--- EXERCISE PROMPT ---
Please copy, exactly as they appear below, the lines from the one containing "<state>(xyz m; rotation" through the one containing "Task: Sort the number".

=== RECORDS SUPPLIED ===

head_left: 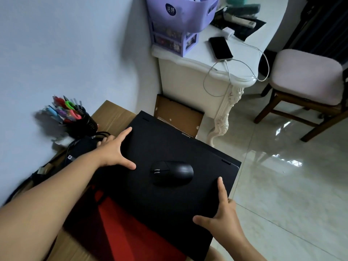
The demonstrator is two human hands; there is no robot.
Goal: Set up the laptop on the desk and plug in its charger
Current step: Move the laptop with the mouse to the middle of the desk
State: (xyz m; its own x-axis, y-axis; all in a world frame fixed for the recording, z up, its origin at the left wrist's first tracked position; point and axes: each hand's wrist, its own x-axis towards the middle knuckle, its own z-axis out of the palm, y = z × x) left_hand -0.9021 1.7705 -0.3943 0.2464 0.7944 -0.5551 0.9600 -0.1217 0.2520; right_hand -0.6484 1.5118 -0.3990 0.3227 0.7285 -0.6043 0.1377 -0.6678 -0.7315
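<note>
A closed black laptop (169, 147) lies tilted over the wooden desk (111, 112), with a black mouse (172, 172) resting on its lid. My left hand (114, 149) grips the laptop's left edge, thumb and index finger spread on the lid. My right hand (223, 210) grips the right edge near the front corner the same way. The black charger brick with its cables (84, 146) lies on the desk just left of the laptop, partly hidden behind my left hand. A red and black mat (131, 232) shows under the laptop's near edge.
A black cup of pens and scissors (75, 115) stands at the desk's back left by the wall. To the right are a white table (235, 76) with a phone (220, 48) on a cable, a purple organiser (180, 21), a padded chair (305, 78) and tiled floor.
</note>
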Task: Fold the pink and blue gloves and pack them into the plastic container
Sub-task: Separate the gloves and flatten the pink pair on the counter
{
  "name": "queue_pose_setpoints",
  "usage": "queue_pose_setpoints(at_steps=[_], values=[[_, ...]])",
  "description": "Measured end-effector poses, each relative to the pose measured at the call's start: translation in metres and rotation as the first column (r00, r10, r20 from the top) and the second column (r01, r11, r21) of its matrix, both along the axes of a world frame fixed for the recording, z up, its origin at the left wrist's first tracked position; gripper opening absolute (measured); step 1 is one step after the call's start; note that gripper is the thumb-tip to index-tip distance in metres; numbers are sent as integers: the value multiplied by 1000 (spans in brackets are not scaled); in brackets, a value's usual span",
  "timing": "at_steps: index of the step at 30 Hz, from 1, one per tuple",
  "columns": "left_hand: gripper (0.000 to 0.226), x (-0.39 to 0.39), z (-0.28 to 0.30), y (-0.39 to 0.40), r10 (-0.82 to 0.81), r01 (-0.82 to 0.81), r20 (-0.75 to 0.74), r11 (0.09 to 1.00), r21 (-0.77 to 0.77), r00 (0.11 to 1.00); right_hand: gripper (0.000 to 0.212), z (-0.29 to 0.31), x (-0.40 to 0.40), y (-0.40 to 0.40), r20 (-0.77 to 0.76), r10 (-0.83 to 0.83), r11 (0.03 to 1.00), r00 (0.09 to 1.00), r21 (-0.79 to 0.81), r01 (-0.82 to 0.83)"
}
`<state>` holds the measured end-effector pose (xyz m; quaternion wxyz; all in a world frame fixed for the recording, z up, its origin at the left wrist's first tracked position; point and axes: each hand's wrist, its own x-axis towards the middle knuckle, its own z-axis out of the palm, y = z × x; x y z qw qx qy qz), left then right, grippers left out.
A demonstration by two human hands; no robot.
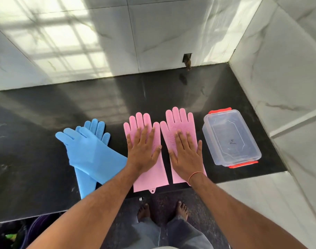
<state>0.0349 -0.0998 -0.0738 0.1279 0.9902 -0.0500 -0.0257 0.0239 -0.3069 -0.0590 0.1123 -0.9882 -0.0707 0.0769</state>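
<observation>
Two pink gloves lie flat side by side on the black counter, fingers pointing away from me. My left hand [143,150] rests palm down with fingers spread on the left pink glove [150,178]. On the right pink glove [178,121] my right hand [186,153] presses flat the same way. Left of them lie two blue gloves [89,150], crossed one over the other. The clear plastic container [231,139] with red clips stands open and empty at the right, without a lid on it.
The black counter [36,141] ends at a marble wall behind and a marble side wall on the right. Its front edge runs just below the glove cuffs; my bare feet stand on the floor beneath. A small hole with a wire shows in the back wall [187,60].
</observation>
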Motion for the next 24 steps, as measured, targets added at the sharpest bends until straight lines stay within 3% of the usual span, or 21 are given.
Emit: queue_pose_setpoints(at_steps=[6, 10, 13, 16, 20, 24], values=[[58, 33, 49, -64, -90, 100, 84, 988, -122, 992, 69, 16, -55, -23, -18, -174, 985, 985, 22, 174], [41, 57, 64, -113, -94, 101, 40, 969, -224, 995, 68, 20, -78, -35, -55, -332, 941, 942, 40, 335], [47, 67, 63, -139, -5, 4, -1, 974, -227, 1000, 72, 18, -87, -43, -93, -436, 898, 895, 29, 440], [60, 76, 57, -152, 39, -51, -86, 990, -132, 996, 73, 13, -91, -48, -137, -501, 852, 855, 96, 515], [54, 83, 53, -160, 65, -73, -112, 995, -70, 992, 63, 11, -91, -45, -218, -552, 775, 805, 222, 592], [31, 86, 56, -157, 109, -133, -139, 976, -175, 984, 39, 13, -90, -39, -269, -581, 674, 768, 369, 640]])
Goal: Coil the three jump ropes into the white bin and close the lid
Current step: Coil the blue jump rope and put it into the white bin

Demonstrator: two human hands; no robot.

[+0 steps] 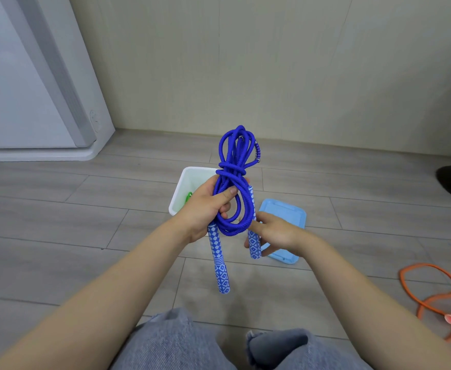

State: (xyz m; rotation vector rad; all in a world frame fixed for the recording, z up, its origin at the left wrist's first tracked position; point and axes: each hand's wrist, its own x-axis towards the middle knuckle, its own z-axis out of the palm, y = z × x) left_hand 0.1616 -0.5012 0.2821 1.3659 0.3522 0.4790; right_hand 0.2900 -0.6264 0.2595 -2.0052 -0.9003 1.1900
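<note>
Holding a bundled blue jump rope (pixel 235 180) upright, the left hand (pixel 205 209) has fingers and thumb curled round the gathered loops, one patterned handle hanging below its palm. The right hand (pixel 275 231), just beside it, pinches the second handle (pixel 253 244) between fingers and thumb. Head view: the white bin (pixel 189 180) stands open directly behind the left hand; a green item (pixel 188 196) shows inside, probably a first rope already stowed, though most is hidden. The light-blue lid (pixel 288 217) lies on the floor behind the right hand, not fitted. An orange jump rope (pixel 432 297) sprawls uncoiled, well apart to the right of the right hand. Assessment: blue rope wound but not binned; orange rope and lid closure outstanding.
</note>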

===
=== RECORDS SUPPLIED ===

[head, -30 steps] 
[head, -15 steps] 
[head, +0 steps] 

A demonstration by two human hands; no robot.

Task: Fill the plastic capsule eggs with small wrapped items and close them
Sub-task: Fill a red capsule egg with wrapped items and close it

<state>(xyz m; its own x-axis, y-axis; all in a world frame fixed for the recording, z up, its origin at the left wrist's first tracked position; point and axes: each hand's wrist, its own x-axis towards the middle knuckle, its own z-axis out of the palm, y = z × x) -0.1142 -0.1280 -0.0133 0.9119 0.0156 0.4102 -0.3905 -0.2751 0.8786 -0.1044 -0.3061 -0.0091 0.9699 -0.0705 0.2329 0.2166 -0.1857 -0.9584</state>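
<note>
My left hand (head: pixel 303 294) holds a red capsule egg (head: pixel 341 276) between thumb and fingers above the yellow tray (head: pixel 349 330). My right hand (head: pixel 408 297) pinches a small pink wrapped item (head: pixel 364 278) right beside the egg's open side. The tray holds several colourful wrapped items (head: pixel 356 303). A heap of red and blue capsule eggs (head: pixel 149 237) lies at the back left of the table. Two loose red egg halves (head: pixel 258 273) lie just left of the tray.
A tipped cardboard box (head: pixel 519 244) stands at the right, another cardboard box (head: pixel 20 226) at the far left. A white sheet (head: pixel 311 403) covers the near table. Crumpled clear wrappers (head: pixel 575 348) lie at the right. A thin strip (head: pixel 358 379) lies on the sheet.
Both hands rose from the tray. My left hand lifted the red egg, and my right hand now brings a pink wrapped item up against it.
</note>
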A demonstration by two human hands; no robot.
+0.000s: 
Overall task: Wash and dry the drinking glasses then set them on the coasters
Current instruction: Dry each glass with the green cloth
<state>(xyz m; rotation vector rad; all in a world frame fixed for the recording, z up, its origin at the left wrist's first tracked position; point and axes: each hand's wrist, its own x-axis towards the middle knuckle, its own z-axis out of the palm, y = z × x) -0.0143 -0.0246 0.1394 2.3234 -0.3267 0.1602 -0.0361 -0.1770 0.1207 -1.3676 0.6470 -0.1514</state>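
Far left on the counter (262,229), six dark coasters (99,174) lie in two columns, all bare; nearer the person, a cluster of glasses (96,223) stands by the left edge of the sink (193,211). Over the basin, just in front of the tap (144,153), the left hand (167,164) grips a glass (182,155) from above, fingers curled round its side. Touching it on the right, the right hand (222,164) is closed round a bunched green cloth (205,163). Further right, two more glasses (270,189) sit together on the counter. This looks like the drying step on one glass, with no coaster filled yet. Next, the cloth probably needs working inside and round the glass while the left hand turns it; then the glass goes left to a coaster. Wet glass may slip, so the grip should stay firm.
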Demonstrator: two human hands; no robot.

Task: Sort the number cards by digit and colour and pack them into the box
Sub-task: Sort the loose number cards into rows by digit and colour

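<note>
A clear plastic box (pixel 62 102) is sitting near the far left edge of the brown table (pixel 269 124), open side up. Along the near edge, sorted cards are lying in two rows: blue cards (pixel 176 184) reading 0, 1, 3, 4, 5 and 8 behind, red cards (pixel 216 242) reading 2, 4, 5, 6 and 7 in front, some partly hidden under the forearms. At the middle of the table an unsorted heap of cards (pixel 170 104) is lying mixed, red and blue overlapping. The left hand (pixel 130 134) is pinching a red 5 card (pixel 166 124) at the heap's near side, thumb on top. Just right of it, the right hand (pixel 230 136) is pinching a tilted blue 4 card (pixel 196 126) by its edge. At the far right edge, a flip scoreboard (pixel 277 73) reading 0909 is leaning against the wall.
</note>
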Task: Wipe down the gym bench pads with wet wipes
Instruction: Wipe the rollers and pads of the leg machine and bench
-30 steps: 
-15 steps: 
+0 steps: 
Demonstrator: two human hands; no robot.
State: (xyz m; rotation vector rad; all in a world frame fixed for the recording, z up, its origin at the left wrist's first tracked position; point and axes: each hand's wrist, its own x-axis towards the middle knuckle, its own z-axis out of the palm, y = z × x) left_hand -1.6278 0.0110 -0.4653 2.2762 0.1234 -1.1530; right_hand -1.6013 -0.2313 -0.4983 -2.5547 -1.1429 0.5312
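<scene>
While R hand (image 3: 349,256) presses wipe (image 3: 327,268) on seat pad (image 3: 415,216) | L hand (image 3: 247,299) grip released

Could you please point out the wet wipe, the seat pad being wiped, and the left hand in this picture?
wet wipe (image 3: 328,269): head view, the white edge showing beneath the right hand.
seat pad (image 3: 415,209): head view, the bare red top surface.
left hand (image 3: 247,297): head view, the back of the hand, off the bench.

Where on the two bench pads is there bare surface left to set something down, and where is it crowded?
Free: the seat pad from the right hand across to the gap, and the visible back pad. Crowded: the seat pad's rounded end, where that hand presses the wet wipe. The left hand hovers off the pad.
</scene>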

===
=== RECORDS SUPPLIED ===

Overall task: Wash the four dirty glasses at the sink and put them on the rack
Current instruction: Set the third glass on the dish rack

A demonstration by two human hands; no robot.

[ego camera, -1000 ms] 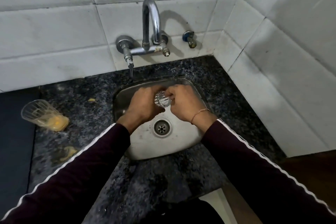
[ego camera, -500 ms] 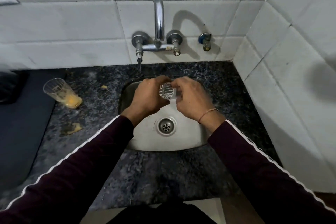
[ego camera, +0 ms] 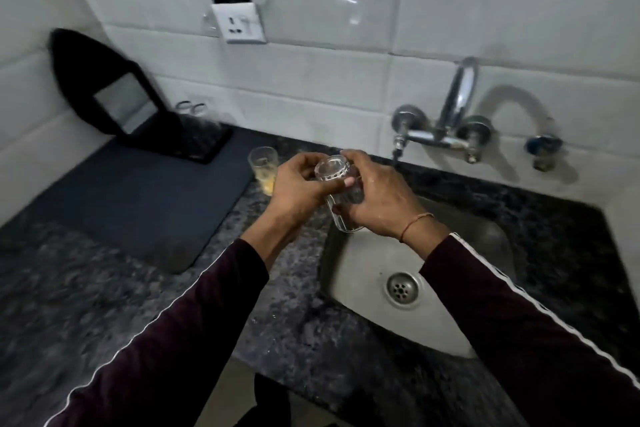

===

--- EXERCISE RESULT ---
<state>(xyz m; rotation vector rad; all in a world frame fixed for the recording, z up, its origin at the left wrist's first tracked position; point and axes: each hand's wrist, its own x-axis towards the middle knuckle, its own z-axis out of the palm, y = z × x) -0.0143 -0.0246 0.1394 2.3234 -0.3267 0.1602 -0.0361 -0.1770 0.1207 -1.3676 0.6470 -0.1514</state>
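Far left on the counter (262,229), six dark coasters (99,174) lie in two columns, all bare; nearer the person, a cluster of glasses (96,223) stands by the left edge of the sink (193,211). Over the basin, just in front of the tap (144,153), the left hand (167,164) grips a glass (182,155) from above, fingers curled round its side. Touching it on the right, the right hand (222,164) is closed round a bunched green cloth (205,163). Further right, two more glasses (270,189) sit together on the counter. This looks like the drying step on one glass, with no coaster filled yet. Next, the cloth probably needs working inside and round the glass while the left hand turns it; then the glass goes left to a coaster. Wet glass may slip, so the grip should stay firm.
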Demonstrator: two human hands; no robot.

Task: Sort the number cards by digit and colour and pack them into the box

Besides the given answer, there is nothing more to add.